Source records
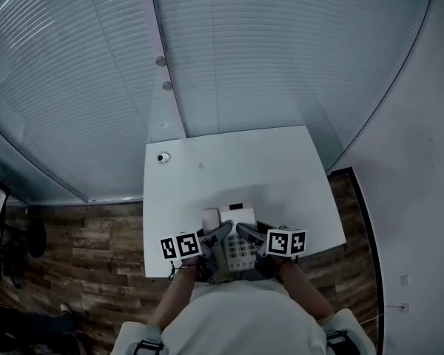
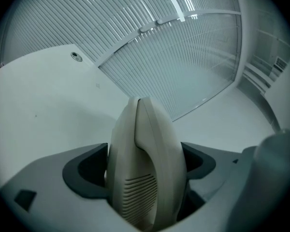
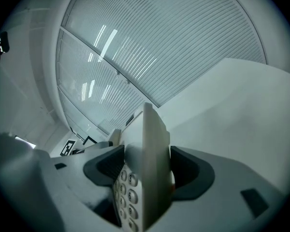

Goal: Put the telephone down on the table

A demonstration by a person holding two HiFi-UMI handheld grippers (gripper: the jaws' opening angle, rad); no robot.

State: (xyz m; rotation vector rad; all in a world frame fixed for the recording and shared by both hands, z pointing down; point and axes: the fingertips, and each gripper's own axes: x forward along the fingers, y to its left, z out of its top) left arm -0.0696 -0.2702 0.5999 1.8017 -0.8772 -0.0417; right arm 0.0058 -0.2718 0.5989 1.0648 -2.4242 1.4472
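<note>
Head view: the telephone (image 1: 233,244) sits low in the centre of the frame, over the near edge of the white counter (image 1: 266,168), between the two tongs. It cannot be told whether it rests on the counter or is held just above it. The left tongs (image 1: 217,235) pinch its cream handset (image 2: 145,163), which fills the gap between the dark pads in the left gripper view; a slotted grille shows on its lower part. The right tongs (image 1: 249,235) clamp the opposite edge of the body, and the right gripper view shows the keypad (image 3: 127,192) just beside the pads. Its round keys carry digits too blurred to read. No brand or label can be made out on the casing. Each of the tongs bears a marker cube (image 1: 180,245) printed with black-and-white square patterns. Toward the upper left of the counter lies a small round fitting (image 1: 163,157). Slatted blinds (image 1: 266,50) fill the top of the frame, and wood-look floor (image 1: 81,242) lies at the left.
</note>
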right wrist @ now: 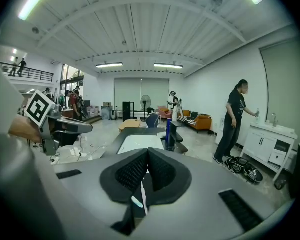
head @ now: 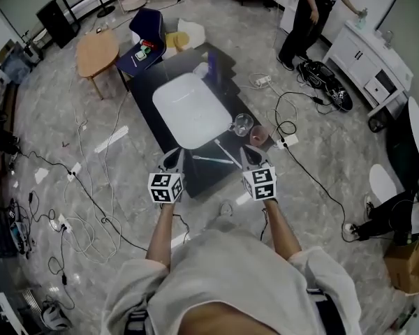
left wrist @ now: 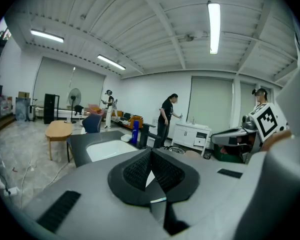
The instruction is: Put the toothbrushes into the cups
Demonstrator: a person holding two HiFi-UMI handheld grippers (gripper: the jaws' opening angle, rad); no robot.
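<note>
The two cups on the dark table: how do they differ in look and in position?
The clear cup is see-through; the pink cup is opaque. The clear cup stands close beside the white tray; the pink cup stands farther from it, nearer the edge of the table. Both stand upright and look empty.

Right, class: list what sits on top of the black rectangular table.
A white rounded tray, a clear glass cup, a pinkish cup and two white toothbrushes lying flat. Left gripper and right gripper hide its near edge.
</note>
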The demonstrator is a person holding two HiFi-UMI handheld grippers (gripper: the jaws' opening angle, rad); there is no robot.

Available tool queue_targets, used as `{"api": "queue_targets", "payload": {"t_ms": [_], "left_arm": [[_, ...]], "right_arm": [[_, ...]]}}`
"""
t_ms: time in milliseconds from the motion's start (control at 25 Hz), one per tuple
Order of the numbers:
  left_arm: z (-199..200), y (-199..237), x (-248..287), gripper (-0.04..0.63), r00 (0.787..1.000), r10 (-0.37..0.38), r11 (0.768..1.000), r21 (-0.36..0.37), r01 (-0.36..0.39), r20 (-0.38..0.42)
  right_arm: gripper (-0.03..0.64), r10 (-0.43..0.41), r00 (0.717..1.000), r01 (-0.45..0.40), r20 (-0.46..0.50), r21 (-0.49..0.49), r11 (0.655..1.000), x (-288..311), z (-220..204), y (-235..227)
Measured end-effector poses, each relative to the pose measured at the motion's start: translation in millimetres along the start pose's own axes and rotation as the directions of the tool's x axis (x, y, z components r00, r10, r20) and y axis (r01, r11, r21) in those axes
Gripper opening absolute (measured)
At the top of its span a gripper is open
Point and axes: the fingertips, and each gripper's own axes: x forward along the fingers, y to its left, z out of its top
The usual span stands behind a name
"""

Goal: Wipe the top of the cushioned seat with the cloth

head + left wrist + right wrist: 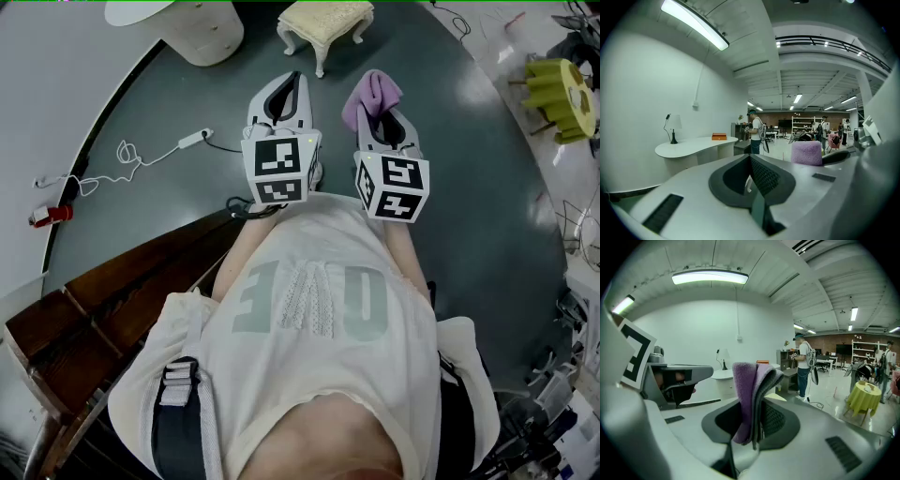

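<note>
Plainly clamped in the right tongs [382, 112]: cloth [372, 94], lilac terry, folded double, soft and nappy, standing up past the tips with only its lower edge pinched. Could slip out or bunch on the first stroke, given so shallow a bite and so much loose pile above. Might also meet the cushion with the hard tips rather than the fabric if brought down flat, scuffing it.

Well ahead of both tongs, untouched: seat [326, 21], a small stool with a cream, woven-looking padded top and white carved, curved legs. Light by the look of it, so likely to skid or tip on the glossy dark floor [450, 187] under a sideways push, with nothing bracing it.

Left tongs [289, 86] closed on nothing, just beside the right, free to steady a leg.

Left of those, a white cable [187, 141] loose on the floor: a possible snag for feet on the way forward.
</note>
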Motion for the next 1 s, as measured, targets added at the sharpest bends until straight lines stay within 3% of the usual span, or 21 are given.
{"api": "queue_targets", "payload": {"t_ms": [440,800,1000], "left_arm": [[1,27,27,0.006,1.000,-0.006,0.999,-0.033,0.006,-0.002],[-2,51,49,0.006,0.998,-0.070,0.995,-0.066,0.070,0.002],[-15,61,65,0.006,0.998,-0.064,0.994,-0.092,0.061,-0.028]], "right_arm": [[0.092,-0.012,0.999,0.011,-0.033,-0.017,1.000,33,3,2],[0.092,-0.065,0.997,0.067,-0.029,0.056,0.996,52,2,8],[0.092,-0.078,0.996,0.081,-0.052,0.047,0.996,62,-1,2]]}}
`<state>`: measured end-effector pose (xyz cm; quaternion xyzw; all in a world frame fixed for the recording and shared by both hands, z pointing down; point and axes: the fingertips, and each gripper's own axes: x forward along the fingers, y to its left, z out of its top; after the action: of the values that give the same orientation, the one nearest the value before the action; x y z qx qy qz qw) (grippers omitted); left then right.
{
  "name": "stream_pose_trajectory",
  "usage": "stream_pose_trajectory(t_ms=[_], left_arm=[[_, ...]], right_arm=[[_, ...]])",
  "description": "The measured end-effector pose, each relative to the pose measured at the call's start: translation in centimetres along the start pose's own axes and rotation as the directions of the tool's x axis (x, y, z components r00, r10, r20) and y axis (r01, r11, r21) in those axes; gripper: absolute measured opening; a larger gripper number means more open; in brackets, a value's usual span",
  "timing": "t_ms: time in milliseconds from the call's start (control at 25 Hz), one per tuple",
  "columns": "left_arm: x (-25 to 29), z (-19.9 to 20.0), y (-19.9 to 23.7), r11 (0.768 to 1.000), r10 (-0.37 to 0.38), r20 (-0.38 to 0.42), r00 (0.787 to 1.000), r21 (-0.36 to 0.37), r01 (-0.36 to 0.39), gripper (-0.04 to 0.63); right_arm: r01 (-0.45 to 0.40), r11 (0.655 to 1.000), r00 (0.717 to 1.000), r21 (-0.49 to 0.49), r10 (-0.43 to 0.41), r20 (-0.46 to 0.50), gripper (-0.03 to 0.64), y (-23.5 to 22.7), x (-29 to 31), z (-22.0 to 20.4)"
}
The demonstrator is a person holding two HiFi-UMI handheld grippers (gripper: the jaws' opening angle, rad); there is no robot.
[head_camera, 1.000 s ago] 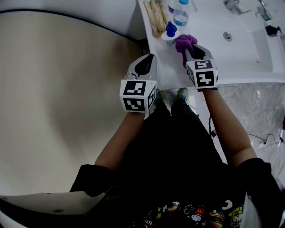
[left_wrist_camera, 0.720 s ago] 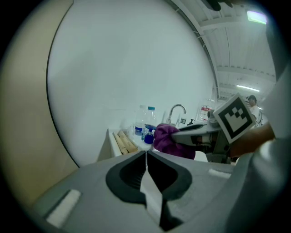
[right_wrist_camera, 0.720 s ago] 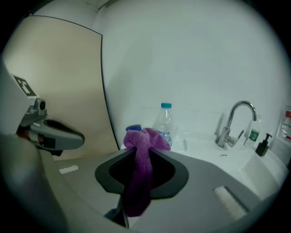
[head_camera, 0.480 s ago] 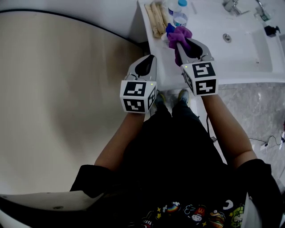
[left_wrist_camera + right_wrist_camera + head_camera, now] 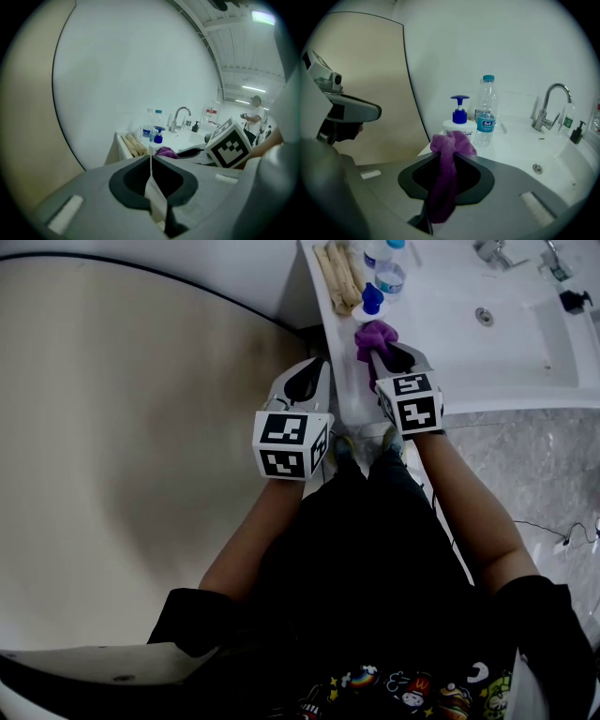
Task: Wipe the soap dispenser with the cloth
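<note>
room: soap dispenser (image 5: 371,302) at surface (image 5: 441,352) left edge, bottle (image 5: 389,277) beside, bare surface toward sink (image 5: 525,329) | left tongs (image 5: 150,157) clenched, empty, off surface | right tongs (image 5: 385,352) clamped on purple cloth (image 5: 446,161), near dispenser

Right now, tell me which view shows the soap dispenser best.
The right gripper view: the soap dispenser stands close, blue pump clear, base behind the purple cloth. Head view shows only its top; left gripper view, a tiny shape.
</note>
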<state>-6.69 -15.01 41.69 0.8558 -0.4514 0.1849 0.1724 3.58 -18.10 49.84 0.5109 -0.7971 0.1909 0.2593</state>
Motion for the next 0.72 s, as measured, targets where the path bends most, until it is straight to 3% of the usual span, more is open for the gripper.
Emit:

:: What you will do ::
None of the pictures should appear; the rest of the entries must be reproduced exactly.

:: Response to this task ::
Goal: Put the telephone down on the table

A demonstration by a person holding two HiFi-UMI handheld grippers (gripper: the jaws' opening angle, rad); no robot.

State: (xyz m; rotation vector rad; all in a world frame fixed for the recording and shared by both hands, z pointing down; point and axes: the fingertips, and each gripper's own axes: x forward along the fingers, y to its left, z out of its top) left arm -0.0696 -0.2702 0.5999 1.8017 -0.8772 -0.0417; right arm 0.0058 -0.2718 0.5989 1.0648 -2.4242 1.4472
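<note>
Head view: the telephone (image 1: 233,244) sits low in the centre of the frame, over the near edge of the white counter (image 1: 266,168), between the two tongs. It cannot be told whether it rests on the counter or is held just above it. The left tongs (image 1: 217,235) pinch its cream handset (image 2: 145,163), which fills the gap between the dark pads in the left gripper view; a slotted grille shows on its lower part. The right tongs (image 1: 249,235) clamp the opposite edge of the body, and the right gripper view shows the keypad (image 3: 127,192) just beside the pads. Its round keys carry digits too blurred to read. No brand or label can be made out on the casing. Each of the tongs bears a marker cube (image 1: 180,245) printed with black-and-white square patterns. Toward the upper left of the counter lies a small round fitting (image 1: 163,157). Slatted blinds (image 1: 266,50) fill the top of the frame, and wood-look floor (image 1: 81,242) lies at the left.
</note>
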right wrist @ now: 
head @ now: 
left wrist @ now: 
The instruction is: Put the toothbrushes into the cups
Demonstrator: a person holding two HiFi-UMI handheld grippers (gripper: the jaws' opening angle, rad); no robot.
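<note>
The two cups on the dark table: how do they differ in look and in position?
The clear cup is see-through; the pink cup is opaque. The clear cup stands close beside the white tray; the pink cup stands farther from it, nearer the edge of the table. Both stand upright and look empty.

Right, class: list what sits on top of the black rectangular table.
A white rounded tray, a clear glass cup, a pinkish cup and two white toothbrushes lying flat. Left gripper and right gripper hide its near edge.
</note>
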The demonstrator is a person holding two HiFi-UMI handheld grippers (gripper: the jaws' opening angle, rad); there is no robot.

Available tool queue_targets, used as `{"api": "queue_targets", "payload": {"t_ms": [_], "left_arm": [[_, ...]], "right_arm": [[_, ...]]}}`
"""
t_ms: time in milliseconds from the motion's start (control at 25 Hz), one per tuple
Order of the numbers:
  left_arm: z (-199..200), y (-199..237), x (-248..287), gripper (-0.04..0.63), r00 (0.787..1.000), r10 (-0.37..0.38), r11 (0.768..1.000), r21 (-0.36..0.37), r01 (-0.36..0.39), r20 (-0.38..0.42)
  right_arm: gripper (-0.03..0.64), r10 (-0.43..0.41), r00 (0.717..1.000), r01 (-0.45..0.40), r20 (-0.46..0.50), r21 (-0.49..0.49), r11 (0.655..1.000), x (-288..311), z (-220..204), y (-235..227)
Measured end-effector poses, each relative to the pose measured at the motion's start: translation in millimetres along the start pose's own axes and rotation as the directions of the tool's x axis (x, y, z components r00, r10, r20) and y axis (r01, r11, r21) in those axes
Gripper opening absolute (measured)
At the top of its span a gripper is open
Point and axes: the fingertips, and each gripper's own axes: x forward along the fingers, y to its left, z out of its top
The usual span stands behind a name
"""

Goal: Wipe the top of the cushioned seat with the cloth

head + left wrist + right wrist: 

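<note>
Plainly clamped in the right tongs [382, 112]: cloth [372, 94], lilac terry, folded double, soft and nappy, standing up past the tips with only its lower edge pinched. Could slip out or bunch on the first stroke, given so shallow a bite and so much loose pile above. Might also meet the cushion with the hard tips rather than the fabric if brought down flat, scuffing it.

Well ahead of both tongs, untouched: seat [326, 21], a small stool with a cream, woven-looking padded top and white carved, curved legs. Light by the look of it, so likely to skid or tip on the glossy dark floor [450, 187] under a sideways push, with nothing bracing it.

Left tongs [289, 86] closed on nothing, just beside the right, free to steady a leg.

Left of those, a white cable [187, 141] loose on the floor: a possible snag for feet on the way forward.
</note>
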Motion for the next 1 s, as measured, targets added at the sharpest bends until straight lines stay within 3% of the usual span, or 21 are given.
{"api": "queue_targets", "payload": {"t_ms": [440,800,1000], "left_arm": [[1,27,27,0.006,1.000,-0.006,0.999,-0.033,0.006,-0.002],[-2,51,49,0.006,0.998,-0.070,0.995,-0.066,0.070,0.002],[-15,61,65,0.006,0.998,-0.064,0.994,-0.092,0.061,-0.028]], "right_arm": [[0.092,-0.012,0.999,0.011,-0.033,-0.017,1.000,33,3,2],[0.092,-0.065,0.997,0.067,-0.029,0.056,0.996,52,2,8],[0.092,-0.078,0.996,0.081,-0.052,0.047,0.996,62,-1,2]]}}
`<state>`: measured end-effector pose (xyz cm; quaternion xyzw; all in a world frame fixed for the recording and shared by both hands, z pointing down; point and axes: the fingertips, and each gripper's own axes: x forward along the fingers, y to its left, z out of its top; after the action: of the values that give the same orientation, the one nearest the value before the action; x y z qx qy qz qw) (grippers omitted); left then right.
{
  "name": "stream_pose_trajectory",
  "usage": "stream_pose_trajectory(t_ms=[_], left_arm=[[_, ...]], right_arm=[[_, ...]])",
  "description": "The measured end-effector pose, each relative to the pose measured at the call's start: translation in centimetres along the start pose's own axes and rotation as the directions of the tool's x axis (x, y, z components r00, r10, r20) and y axis (r01, r11, r21) in those axes; gripper: absolute measured opening; a larger gripper number means more open; in brackets, a value's usual span",
  "timing": "t_ms: time in milliseconds from the call's start (control at 25 Hz), one per tuple",
  "columns": "left_arm: x (-25 to 29), z (-19.9 to 20.0), y (-19.9 to 23.7), r11 (0.768 to 1.000), r10 (-0.37 to 0.38), r20 (-0.38 to 0.42), r00 (0.787 to 1.000), r21 (-0.36 to 0.37), r01 (-0.36 to 0.39), gripper (-0.04 to 0.63); right_arm: r01 (-0.45 to 0.40), r11 (0.655 to 1.000), r00 (0.717 to 1.000), r21 (-0.49 to 0.49), r10 (-0.43 to 0.41), r20 (-0.46 to 0.50), gripper (-0.03 to 0.64), y (-23.5 to 22.7), x (-29 to 31), z (-22.0 to 20.4)"
}
The demonstrator is a person holding two HiFi-UMI handheld grippers (gripper: the jaws' opening angle, rad); there is no robot.
[head_camera, 1.000 s ago] 
[left_wrist_camera, 0.720 s ago] 
[right_wrist_camera, 0.720 s ago] 
[head_camera, 0.480 s ago] 
[left_wrist_camera + right_wrist_camera + head_camera, now] 
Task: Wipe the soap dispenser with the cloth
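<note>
room: soap dispenser (image 5: 371,302) at surface (image 5: 441,352) left edge, bottle (image 5: 389,277) beside, bare surface toward sink (image 5: 525,329) | left tongs (image 5: 150,157) clenched, empty, off surface | right tongs (image 5: 385,352) clamped on purple cloth (image 5: 446,161), near dispenser

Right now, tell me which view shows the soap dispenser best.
The right gripper view: the soap dispenser stands close, blue pump clear, base behind the purple cloth. Head view shows only its top; left gripper view, a tiny shape.
</note>
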<state>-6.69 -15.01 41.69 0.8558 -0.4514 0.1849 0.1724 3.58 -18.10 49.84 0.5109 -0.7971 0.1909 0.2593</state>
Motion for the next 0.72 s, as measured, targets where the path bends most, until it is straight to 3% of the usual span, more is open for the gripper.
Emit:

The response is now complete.